Apart from the access control and timestamp information which is
found in all inodes, the special inodes in the filesystem contain only
one piece of information: the major and minor device numbers, often
logically OR'ed to one field.
.lp
When a program opens a special file, the kernel uses the major number
to find the entry points in the device driver, and passes the combined
major and minor numbers as a parameter to the device driver.
.sh 1 "The challenge"
.lp
Now, we did not talk much about where the special inodes came from
to begin with.
They were created by hand, using the
mknod(2) system call, usually through the mknod(8) program.
.lp
In those days a
computer had a very static hardware configuration\**
.(f
\** Unless your assigned field engineer was present on site.
.)f
and it certainly did not
change while the system was up and running, so creating device nodes
by hand was certainly an acceptable solution.
.lp
The first sign that this would not hold up as a solution came with
the advent of TCP/IP and the telnet(1) program, or more precisely
with the telnetd(8) daemon.
In order to support remote login a ``pseudo-tty'' device driver was implemented,
basically as tty driver which instead of hardware had another device which
would allow a process to ``act as hardware'' for the tty.

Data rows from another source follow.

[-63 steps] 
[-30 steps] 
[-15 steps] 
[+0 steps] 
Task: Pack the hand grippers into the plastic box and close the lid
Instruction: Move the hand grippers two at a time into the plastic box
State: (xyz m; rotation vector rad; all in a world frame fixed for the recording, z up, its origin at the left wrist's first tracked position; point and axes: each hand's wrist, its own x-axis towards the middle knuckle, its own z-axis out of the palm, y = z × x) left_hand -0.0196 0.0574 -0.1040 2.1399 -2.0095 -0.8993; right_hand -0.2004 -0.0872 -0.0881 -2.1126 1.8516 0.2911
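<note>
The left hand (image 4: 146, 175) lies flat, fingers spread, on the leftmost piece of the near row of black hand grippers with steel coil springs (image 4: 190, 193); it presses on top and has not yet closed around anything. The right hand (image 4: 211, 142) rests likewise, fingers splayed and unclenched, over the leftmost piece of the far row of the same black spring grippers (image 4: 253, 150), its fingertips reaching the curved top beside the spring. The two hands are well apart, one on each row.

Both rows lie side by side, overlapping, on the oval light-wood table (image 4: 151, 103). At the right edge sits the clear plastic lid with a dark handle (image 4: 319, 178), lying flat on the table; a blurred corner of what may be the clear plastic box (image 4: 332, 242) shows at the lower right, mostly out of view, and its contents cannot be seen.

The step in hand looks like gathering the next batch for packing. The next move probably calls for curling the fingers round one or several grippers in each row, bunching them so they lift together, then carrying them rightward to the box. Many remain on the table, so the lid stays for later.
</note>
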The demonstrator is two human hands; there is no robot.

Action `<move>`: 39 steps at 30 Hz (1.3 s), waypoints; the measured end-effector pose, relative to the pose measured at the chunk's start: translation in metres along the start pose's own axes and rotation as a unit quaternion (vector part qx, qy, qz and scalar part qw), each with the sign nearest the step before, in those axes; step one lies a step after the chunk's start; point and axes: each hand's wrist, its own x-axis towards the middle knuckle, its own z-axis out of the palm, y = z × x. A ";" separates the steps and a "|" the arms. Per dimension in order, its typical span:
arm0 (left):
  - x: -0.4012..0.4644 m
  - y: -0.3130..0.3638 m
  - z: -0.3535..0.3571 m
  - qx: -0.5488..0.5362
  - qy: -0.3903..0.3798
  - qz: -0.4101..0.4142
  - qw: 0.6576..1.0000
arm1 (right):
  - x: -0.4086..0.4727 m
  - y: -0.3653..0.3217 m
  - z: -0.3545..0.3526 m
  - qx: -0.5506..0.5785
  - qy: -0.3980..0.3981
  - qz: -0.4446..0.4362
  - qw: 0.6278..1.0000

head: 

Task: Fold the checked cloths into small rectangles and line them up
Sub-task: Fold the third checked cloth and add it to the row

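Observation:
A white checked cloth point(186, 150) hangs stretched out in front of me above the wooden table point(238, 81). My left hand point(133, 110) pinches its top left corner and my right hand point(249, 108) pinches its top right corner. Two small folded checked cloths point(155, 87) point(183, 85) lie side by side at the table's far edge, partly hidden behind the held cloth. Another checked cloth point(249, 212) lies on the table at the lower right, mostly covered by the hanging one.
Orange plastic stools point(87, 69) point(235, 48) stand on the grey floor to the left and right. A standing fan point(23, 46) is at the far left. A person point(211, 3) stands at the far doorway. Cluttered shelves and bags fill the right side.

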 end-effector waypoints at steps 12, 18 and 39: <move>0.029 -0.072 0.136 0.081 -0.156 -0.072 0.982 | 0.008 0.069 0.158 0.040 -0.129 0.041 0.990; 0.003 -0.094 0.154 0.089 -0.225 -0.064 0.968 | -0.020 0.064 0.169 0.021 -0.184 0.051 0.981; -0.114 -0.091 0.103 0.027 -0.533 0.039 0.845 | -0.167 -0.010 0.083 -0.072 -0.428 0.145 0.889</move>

The telnetd(8) daemon would read and write data on the ``master'' side of
the pseudo-tty and the user would be running on the ``slave'' side,
which would act just like any other tty: you could change the erase
character if you wanted to and all the signals and all that stuff worked.
.lp
Obviously with a device requiring no hardware, you can compile as many
instances into the kernel as you like, as long as you do not use
too much memory.
As system after system was connected
to the ARPANet, ``increasing number of ptys'' became a regular task
for system administrators, and part of this task was to create
more special nodes in the filesystem.
.lp
Several UNIX vendors also noticed an issue when they sold minicomputers
in many different configurations: explaining to system administrators
just which special nodes they would need and how to create them were
a significant documentation hassle. Some opted for the simple solution
and pre-populated /dev with every conceivable device node, resulting
in a predictable slowdown on access to filenames in /dev.
.lp
System V UNIX provided a band-aid solution:
a special boot sequence would take effect if the kernel or
the hardware had changed since last reboot.
This boot procedure would
amongst other things create the necessary special files in the filesystem,
based on an intricate system of per device driver configuration files.
.lp
In the recent years, we have become used to hardware which changes
configuration at any time: people plug USB, Firewire and PCCard
devices into their computers.
These devices can be anything from modems and disks to GPS receivers
and fingerprint authentication hardware.
Suddenly maintaining the
correct set of special devices in ``/dev'' became a major headache.
.lp
Along the way, UNIX kernels had learned to deal with multiple filesystem
types [Heidemann91a] and a ``device-pseudo-filesystem'' was a pretty
obvious idea.
The device drivers have a pretty good idea which
devices they have found in the configuration, so all that is needed is
to present this information as a filesystem filled with just the right
special files.
Experience has shown that this like most other ``pseudo
filesystems'' sound a lot simpler in theory than in practice.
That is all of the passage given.